Source material:
[Start of Attachment]

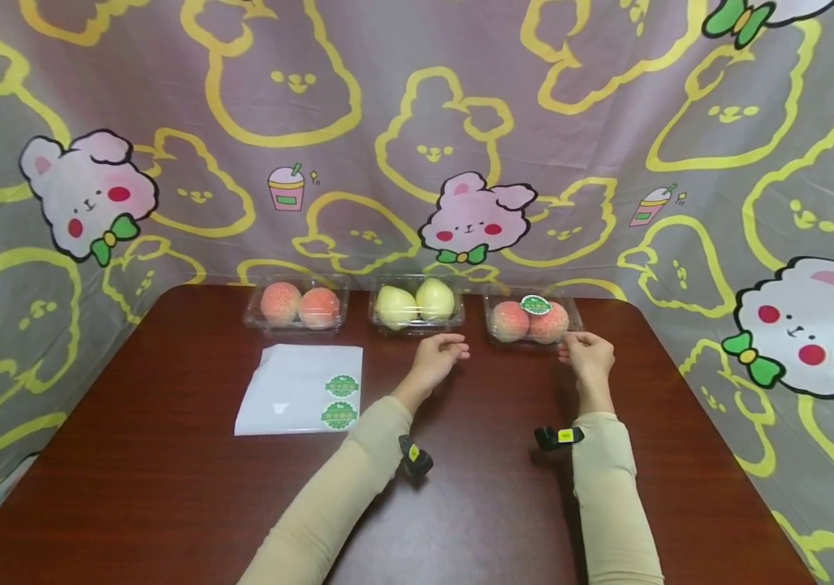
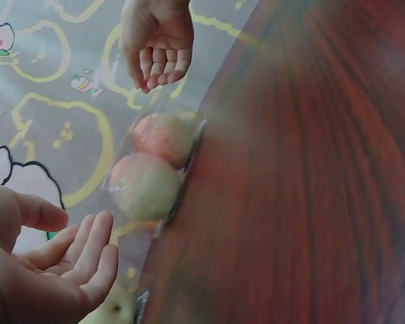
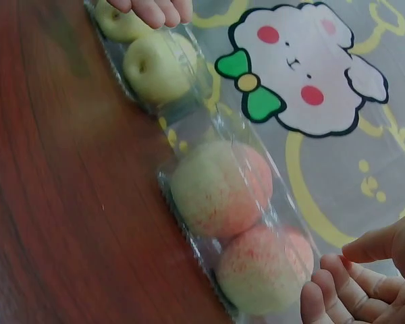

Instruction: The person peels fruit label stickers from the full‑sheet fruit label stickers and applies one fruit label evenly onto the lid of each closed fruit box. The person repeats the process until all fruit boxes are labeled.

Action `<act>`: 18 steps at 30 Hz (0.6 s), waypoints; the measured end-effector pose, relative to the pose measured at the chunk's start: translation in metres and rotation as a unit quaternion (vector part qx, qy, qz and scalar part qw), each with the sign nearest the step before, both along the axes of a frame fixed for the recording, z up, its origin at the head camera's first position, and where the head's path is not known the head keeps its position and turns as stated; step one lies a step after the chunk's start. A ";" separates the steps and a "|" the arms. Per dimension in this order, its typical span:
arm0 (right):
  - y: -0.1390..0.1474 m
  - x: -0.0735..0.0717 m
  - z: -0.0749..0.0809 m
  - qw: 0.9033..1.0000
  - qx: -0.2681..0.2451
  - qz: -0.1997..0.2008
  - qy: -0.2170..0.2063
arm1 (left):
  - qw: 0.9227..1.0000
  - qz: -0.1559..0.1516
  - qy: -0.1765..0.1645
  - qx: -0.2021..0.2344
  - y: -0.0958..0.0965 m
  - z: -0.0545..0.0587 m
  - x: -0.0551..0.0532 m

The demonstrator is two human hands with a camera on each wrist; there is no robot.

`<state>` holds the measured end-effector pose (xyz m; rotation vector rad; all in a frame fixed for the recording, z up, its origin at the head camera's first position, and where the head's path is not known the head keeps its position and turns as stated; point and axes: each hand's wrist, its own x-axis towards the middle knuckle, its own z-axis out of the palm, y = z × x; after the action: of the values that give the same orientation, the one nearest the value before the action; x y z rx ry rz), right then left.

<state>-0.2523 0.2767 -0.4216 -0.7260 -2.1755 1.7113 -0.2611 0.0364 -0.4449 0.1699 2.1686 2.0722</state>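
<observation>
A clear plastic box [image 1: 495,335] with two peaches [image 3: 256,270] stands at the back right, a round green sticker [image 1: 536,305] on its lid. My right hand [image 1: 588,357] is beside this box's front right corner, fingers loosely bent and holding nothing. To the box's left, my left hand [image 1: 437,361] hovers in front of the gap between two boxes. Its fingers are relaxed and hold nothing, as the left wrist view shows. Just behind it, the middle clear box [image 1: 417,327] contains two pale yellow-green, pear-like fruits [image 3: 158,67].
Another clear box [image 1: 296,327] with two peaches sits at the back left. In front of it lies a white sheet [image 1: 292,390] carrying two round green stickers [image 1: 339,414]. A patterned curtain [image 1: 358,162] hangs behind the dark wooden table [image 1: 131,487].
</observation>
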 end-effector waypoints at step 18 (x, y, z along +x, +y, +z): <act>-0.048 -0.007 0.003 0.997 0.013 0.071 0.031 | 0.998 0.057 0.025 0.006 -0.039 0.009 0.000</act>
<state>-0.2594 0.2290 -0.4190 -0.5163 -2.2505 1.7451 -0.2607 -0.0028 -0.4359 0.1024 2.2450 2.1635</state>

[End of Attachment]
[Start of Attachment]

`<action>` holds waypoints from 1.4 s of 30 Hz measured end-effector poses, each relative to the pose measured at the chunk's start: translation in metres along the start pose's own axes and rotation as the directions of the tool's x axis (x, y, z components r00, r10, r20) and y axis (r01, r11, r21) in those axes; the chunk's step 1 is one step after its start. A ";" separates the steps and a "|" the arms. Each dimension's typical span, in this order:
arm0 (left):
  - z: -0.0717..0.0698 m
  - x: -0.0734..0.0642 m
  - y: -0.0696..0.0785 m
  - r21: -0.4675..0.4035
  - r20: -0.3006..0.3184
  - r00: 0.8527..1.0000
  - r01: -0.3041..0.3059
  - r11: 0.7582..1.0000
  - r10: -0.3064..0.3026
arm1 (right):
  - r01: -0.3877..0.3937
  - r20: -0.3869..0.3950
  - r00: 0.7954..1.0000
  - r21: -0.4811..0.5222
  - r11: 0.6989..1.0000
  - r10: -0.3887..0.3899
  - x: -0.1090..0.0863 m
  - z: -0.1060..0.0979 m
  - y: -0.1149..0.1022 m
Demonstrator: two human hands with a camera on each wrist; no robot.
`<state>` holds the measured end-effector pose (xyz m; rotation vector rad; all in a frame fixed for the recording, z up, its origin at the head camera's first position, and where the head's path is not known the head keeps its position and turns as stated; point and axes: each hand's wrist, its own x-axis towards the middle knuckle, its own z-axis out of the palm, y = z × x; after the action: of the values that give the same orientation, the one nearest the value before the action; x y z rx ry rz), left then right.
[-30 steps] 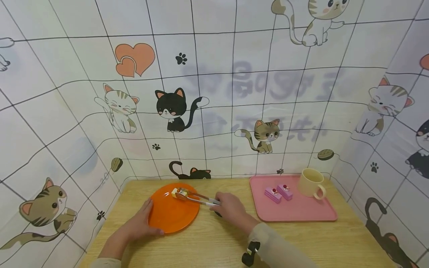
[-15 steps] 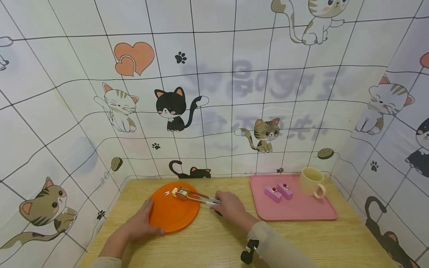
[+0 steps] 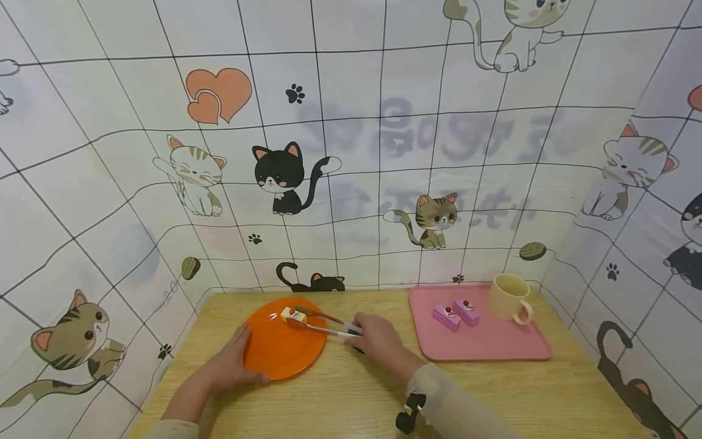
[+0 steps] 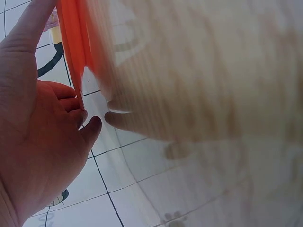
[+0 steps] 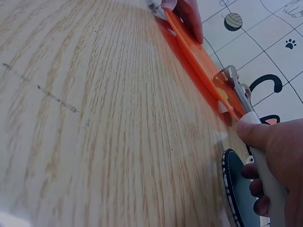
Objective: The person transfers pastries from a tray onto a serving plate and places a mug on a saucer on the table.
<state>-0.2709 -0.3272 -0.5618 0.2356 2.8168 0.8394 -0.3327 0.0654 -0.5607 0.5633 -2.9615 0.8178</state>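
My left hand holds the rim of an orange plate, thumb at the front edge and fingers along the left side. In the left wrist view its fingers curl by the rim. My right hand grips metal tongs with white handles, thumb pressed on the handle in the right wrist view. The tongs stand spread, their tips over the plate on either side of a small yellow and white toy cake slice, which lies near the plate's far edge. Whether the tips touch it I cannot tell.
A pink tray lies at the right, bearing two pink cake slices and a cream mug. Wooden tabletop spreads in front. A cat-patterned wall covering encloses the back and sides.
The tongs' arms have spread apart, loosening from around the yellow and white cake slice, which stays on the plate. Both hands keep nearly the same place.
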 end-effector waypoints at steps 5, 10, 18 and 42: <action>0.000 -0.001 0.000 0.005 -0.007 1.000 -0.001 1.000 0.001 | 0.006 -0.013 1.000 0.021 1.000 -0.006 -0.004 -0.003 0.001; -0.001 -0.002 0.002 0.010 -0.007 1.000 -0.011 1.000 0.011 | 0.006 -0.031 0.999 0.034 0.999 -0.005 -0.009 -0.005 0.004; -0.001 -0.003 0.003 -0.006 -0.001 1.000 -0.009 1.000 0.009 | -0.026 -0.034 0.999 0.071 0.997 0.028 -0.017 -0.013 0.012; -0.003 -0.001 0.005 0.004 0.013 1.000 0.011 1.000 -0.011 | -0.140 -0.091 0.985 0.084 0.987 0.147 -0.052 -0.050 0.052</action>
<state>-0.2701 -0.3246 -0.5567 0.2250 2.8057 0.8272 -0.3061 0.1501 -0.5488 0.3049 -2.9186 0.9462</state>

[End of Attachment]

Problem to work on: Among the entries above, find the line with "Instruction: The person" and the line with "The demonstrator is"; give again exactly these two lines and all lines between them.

Task answer:
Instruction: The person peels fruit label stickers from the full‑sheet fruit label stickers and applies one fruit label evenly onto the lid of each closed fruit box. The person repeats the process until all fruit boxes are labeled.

Action `<act>`: 18 steps at 30 Hz (0.6 s), waypoints; the measured end-effector pose, relative to the pose measured at the chunk's start: translation in metres and rotation as a unit quaternion (vector part qx, qy, qz and scalar part qw), each with the sign nearest the step before, both along the axes of a frame fixed for the recording, z up, its origin at the head camera's first position, and where the head's path is not known the head keeps its position and turns as stated; step one lies a step after the chunk's start. A ";" separates the steps and a "|" the arms. Per dimension in this order, its typical span:
arm0 (right):
  - y: -0.1390..0.1474 m
  - x: -0.0735..0.0717 m
  - z: -0.0749..0.0809 m
  - qw: 0.9033..1.0000
  - qx: -0.2681..0.2451
  - qz: -0.1997..0.2008
  - qy: -0.2170..0.2063
arm1 (left):
  - qw: 0.9227..1.0000
  - qz: -0.1559..0.1516
  - qy: -0.1765..0.1645
  - qx: -0.2021..0.2344
  - y: -0.0958..0.0965 m
  - z: -0.0545..0.0587 m
  - x: -0.0551..0.0532 m

The demonstrator is two human hands with a camera on each wrist; there is no robot.

There is nothing more to the output.